Finding Gene’s isn’t a trip to China, but it does take pluck and a GPS. The storefront is beside a package store on a bumpy stretch of country road, across the street from a cluster of trailers. The kitchen, visible from the dining room, where there are 20 seats, is smaller than a suburban walk-in closet. Wu bounds about the space, which is festooned with family photos and glossies of each menu item.

Wu’s restaurant is truly a family affair. Dishes are derived from his grandfather’s recipes. True to minimalist Xi’an tradition, says Wu, there are only a handful of menu offerings. One is supple Chinese flatbread filled with marinated five-spice pork or beef, so juicy that condiments are unnecessary, though Wu graciously offers sriracha to the uninitiated. At $4 each, it’s tempting to load up on several for the road. The other stunner is biang biang mian: strappy hand-pulled noodles in chili oil, crowned with shards of garlic and sprigs of cilantro. “Biang biang comes from the bang bang noise as we pull the noodles and slap them against the counter,” Wu explains. “Banging makes the noodles more solid.”

On weekends, Wu arrives at 6 a.m. to prepare his signature chilled noodles with steamed gluten and bean sprouts. He washes wheat flour and leaves it overnight. The next morning, he steams the dough made with it on a flat tray until it softens (“like a sponge,” he says). Then it’s time to cut and tug, stretching each noodle like taffy. These are made fresh throughout the weekend, but they are too time-consuming to craft during the week.

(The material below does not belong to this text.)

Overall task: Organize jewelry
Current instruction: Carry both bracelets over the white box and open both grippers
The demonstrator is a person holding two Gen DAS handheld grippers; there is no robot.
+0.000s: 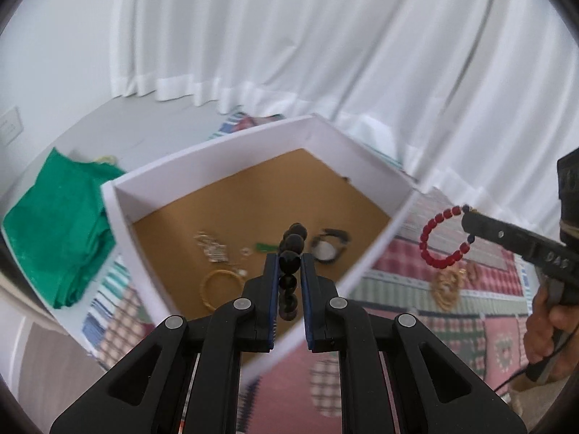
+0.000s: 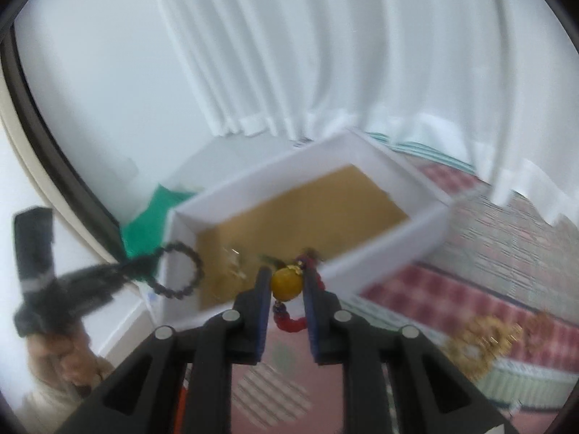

Other noodles are made in batches every morning and during lulls, “just like at a bakery,” he says. House noodle soup is a daily staple. “It’s called sister-in-law soup,” Wu says. The dish is traditionally fashioned by a matriarch with whatever she has on hand. The noodles — skinnier and glossier than the hand-pulled variety — swim in an elephantine bowl of savory chicken broth fortified with lima beans, green beans, and carrots. It’s a soft blanket of a dish, designed for groggy mornings.

The seeds for this enterprise were planted in a young Wu. In China, he started out as a dishwasher at his grandfather’s restaurant. “I was almost as tall as the sink,” he says. He absorbed the intricacies of noodle-making, but his grandfather urged him to pursue a career that didn’t involve long hours and instability. “I came to America to go to school, find a job, get married, “ he says. “Now I’m a bad husband.” Doubtful: His wife is often working alongside him on weekends.

When he opened, locals were mystified at first. Where was the lo mein? Wu gamely added a few Americanized Chinese dishes to his menu (rangoon, wings). Now loyalists travel for his broad noodles in tingly spice. “People even come from Connecticut and Rhode Island,” Wu says.

On that first Thanksgiving, he remembers, a traveler stumbled across his threshold and eyed the biang biang mian. The customer said, “‘Well, OK, let me try that. I’m Italian, we know noodles!’ He was confused and nervous,” Wu says. And ultimately delighted: Now he returns twice a week.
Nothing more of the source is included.